■ Problem statement
Images appear in the records below; leave them out and repeat everything else exactly.
++++++
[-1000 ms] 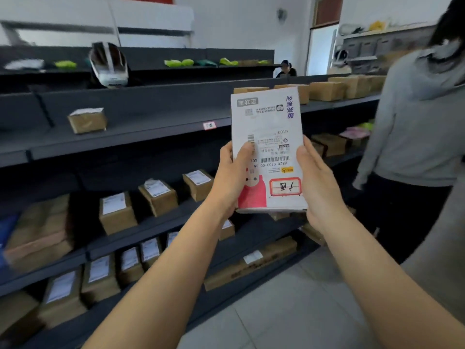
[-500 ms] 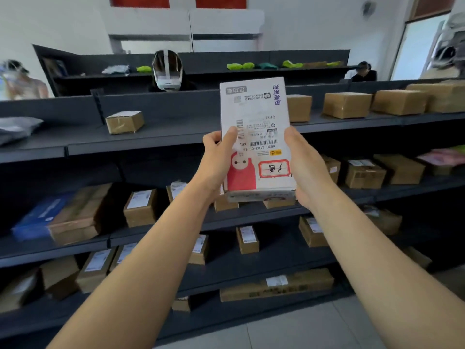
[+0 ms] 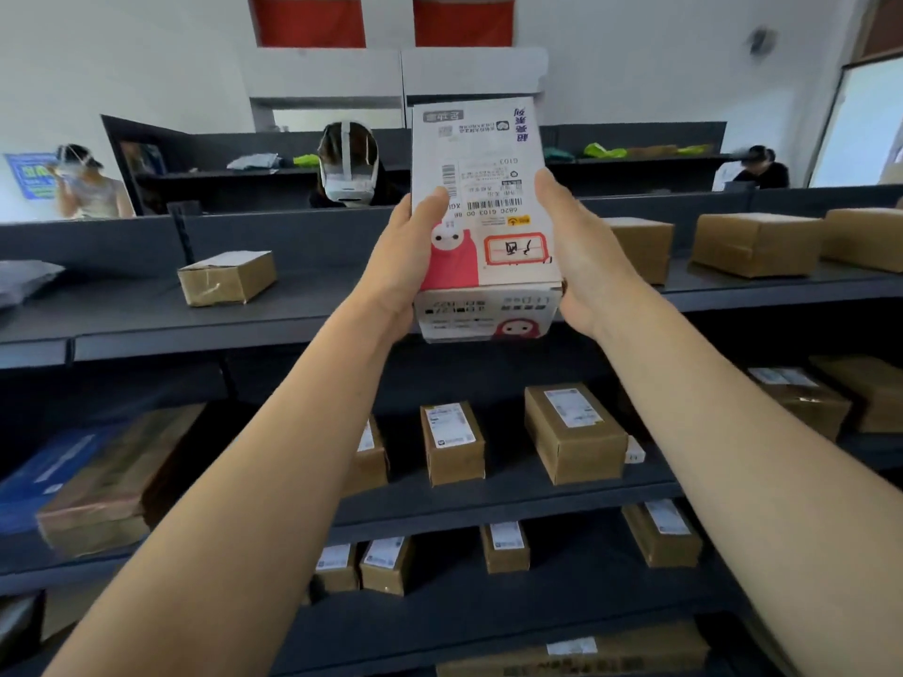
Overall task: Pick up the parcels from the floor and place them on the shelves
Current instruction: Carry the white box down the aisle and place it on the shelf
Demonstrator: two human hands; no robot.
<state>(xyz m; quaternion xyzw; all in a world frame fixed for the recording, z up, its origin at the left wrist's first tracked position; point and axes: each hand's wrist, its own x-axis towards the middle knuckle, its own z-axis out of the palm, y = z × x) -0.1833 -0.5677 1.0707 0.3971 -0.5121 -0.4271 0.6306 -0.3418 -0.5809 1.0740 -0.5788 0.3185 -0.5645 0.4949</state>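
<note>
I hold a white parcel box [image 3: 481, 153] with pink cartoon print and a barcode label, raised in front of the top shelf [image 3: 146, 320] of a dark grey rack. My left hand [image 3: 405, 266] grips its left side and my right hand [image 3: 581, 251] grips its right side. The box stands on end with its label facing me, its lower end level with the top shelf's front edge. It hides the shelf space right behind it.
Brown cardboard parcels lie on the top shelf at left [image 3: 227, 277] and right [image 3: 755, 244], and several more fill the lower shelves [image 3: 574, 432]. A person in a white headset [image 3: 348, 163] stands behind the rack; others are at far left and right.
My view has swung left to face the rack squarely. Both hands have carried the box up and closer to the top shelf; its bottom face now shows.
</note>
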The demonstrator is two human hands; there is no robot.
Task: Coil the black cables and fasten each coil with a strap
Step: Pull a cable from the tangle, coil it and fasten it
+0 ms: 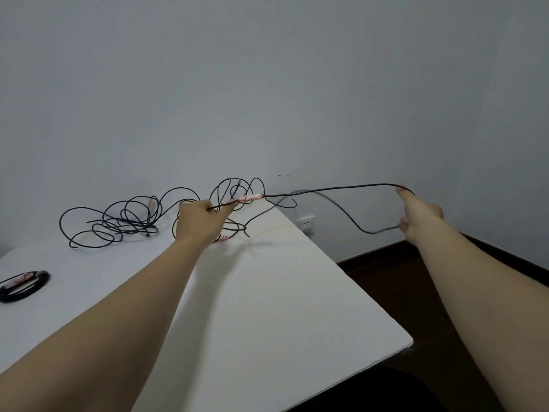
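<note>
A long black cable (329, 189) stretches in the air between my two hands. My left hand (199, 222) grips it above the far edge of the white table (267, 292). My right hand (419, 217) pinches it out past the table's right edge, and the loose end droops below that hand. Behind my left hand lies a tangle of black cable loops (118, 221) with a red-and-white strap (251, 198) near the far corner. Another strap (223, 238) lies under my left wrist. A finished black coil (22, 285) with a strap lies at the left edge.
A grey wall rises behind the table. A white wall socket (306, 222) sits low on the wall, right of the table's far corner. Dark floor shows to the right and below the table's right edge.
</note>
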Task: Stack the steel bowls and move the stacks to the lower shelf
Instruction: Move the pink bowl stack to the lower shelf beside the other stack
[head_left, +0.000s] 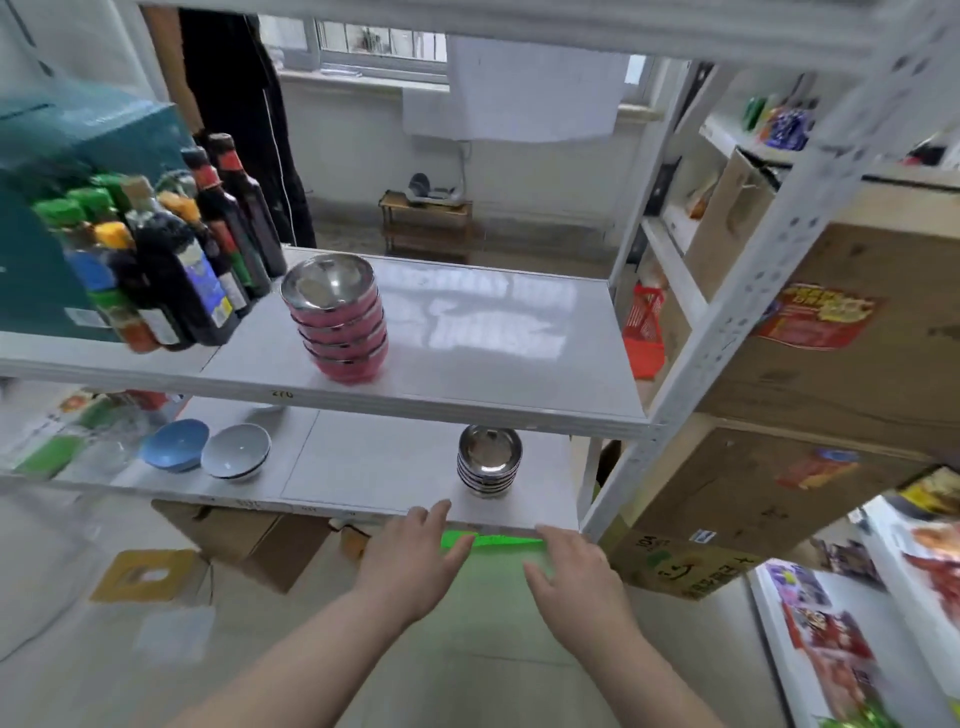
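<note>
A stack of several steel bowls with pink outsides (340, 322) stands on the upper shelf (493, 384), just right of the bottles. A shorter stack of plain steel bowls (489, 462) stands on the lower shelf (374, 467), near its right end. My left hand (415, 556) and my right hand (576, 571) hover in front of and below the lower shelf's front edge, fingers spread, holding nothing. Both hands are clear of the plain stack, which lies just beyond them.
Several dark sauce bottles (171, 260) and a teal box (78, 171) crowd the upper shelf's left. A blue bowl (174, 444) and a white bowl (236, 451) sit on the lower shelf's left. Cardboard boxes (831, 332) stand to the right, behind the white upright post (737, 312).
</note>
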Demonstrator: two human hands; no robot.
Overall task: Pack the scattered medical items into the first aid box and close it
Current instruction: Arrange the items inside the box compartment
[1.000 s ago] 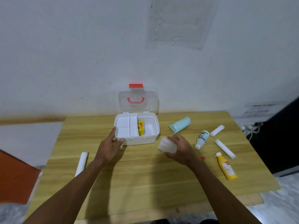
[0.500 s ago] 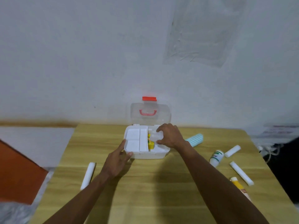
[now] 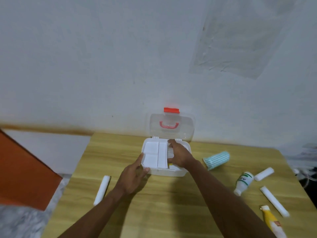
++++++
■ Answer space
[-1000 ms] 
[-500 ms] 
[+0 ms] 
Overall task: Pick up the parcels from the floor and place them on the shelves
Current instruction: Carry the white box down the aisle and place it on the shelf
Demonstrator: two human hands; no robot.
<state>(xyz m; quaternion xyzw; all in a world frame fixed for the recording, z up, its origin at the left wrist's first tracked position; point and axes: each hand's wrist, its own x-axis towards the middle knuckle, its own z-axis out of the palm, y = z × x) -0.1833 -0.5677 1.0707 0.3971 -0.5121 -0.4271 0.6306 -0.3418 -0.5809 1.0740 -0.5788 0.3185 -0.5645 0.4949</state>
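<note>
I hold a white parcel box [image 3: 481, 153] with pink cartoon print and a barcode label, raised in front of the top shelf [image 3: 146, 320] of a dark grey rack. My left hand [image 3: 405, 266] grips its left side and my right hand [image 3: 581, 251] grips its right side. The box stands on end with its label facing me, its lower end level with the top shelf's front edge. It hides the shelf space right behind it.
Brown cardboard parcels lie on the top shelf at left [image 3: 227, 277] and right [image 3: 755, 244], and several more fill the lower shelves [image 3: 574, 432]. A person in a white headset [image 3: 348, 163] stands behind the rack; others are at far left and right.
My view has swung left to face the rack squarely. Both hands have carried the box up and closer to the top shelf; its bottom face now shows.
</note>
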The demonstrator is two human hands; there is no robot.
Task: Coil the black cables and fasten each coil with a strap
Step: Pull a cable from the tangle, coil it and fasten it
+0 ms: 
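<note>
A long black cable (329, 189) stretches in the air between my two hands. My left hand (199, 222) grips it above the far edge of the white table (267, 292). My right hand (419, 217) pinches it out past the table's right edge, and the loose end droops below that hand. Behind my left hand lies a tangle of black cable loops (118, 221) with a red-and-white strap (251, 198) near the far corner. Another strap (223, 238) lies under my left wrist. A finished black coil (22, 285) with a strap lies at the left edge.
A grey wall rises behind the table. A white wall socket (306, 222) sits low on the wall, right of the table's far corner. Dark floor shows to the right and below the table's right edge.
</note>
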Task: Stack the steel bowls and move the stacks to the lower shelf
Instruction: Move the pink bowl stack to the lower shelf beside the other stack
[head_left, +0.000s] 
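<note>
A stack of several steel bowls with pink outsides (340, 322) stands on the upper shelf (493, 384), just right of the bottles. A shorter stack of plain steel bowls (489, 462) stands on the lower shelf (374, 467), near its right end. My left hand (415, 556) and my right hand (576, 571) hover in front of and below the lower shelf's front edge, fingers spread, holding nothing. Both hands are clear of the plain stack, which lies just beyond them.
Several dark sauce bottles (171, 260) and a teal box (78, 171) crowd the upper shelf's left. A blue bowl (174, 444) and a white bowl (236, 451) sit on the lower shelf's left. Cardboard boxes (831, 332) stand to the right, behind the white upright post (737, 312).
</note>
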Demonstrator: two human hands; no robot.
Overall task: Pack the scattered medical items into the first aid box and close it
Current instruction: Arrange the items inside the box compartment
[1.000 s ago] 
[0.500 s ago] 
[now] 

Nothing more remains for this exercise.